Bangalore-based Royal Orchid will create the budget brand ‘Peppermint’ and it hopes to build these hotels by 2010 and profit from the chain by 2013.
Royal Orchid, India’s franchisee for the international Ramada brand, has undertaken large expansion plans, including a move into North India this year. Its subsidiary, AB Holdings, will oversee the creation of the Peppermint chain.
Arjun Baljee, managing director of AB Holdings and son of Royal Orchid’s CMD, said his company is hoping to fuel the expansion effort by a mix of private equity and debt, but declined to give further details.
“It’s going to be difficult with Rs700 crore with the property prices going so high,” said analyst Pratik Dalal, who follows Royal Orchid Hotels Ltd.
Baljee refused to disclose how the company would secure land at prices affordable for budget hotels.
Real estate prices are ballooning. A five-acre property in Delhi’s suburb of Gurgaon was recently sold for Rs 255.2 crore, making it viable only for a luxury hotel.
Royal Orchid’s sales grew 46.4% to Rs83.45 crore in the year ending March last year from the year-ago period. Its sales grew 474% from fiscal 2003 to fiscal 2006.
Dalal said although the company would have little trouble raising funds for what he labelled an “aggressive” expansion plan, securing permissions from the government would slow them down.

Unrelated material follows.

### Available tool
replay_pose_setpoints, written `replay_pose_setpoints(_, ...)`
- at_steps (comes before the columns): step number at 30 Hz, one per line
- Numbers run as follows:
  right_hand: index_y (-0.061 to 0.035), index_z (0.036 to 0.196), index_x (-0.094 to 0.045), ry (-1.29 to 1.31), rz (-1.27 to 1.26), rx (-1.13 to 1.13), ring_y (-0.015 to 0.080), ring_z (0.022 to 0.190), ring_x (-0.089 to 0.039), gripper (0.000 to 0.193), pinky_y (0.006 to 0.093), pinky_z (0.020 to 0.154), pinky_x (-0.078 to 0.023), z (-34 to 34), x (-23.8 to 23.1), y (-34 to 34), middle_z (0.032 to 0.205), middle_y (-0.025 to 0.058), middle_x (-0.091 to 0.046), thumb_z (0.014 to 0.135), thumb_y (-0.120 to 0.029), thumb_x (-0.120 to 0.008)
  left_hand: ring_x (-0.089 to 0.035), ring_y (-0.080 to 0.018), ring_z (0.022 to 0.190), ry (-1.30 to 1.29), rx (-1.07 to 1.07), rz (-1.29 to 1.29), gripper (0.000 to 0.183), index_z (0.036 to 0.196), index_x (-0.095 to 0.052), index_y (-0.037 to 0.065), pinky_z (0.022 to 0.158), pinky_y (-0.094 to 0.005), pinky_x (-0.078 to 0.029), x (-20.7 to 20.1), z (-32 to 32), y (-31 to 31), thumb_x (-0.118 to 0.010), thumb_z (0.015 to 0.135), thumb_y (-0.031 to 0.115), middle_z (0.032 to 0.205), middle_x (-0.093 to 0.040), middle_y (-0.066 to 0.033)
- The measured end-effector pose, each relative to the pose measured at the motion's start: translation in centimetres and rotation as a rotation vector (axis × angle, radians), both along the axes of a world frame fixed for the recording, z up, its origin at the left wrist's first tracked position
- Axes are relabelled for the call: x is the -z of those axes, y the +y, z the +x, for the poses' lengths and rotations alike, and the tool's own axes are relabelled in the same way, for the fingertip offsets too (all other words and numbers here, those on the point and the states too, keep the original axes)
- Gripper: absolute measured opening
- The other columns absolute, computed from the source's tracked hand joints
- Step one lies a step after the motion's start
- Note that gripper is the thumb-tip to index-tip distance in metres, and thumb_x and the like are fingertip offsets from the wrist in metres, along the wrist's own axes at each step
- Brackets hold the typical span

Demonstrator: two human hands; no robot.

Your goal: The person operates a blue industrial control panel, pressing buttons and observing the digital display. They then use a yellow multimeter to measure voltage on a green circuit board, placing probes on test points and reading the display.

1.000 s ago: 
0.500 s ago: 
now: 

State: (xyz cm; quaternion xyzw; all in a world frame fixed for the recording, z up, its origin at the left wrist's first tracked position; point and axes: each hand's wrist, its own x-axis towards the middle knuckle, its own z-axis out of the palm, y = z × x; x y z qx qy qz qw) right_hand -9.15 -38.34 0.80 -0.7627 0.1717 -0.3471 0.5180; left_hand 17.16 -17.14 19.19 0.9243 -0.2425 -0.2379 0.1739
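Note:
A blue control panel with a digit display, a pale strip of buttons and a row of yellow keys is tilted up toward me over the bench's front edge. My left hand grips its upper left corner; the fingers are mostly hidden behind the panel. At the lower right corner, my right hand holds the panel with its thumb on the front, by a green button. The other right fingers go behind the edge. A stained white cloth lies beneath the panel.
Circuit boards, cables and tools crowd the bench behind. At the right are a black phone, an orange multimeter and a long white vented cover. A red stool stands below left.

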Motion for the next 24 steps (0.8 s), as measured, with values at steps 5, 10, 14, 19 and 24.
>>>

It can take as many as 120 permits before hoteliers can get their properties fully operational.
However, Dalal added that with the lack of budget hotels in India, if Royal Orchid were to develop even up to 25 such hotels in the next three years, the company would have added a sizable number of rooms to India’s total pool of affordable places to stay at.
The ministry of tourism estimates that India’s economy needs 150,000 additional rooms to meet business and leisure tourism demand, and has emphasized the need for budget hotels in particular.
As a result of the shortage, overall occupancy rates reached 70.8% in fiscal 2006, and rates in cities like Hyderabad, Jaipur, and Delhi increased more than 30% over the prior year.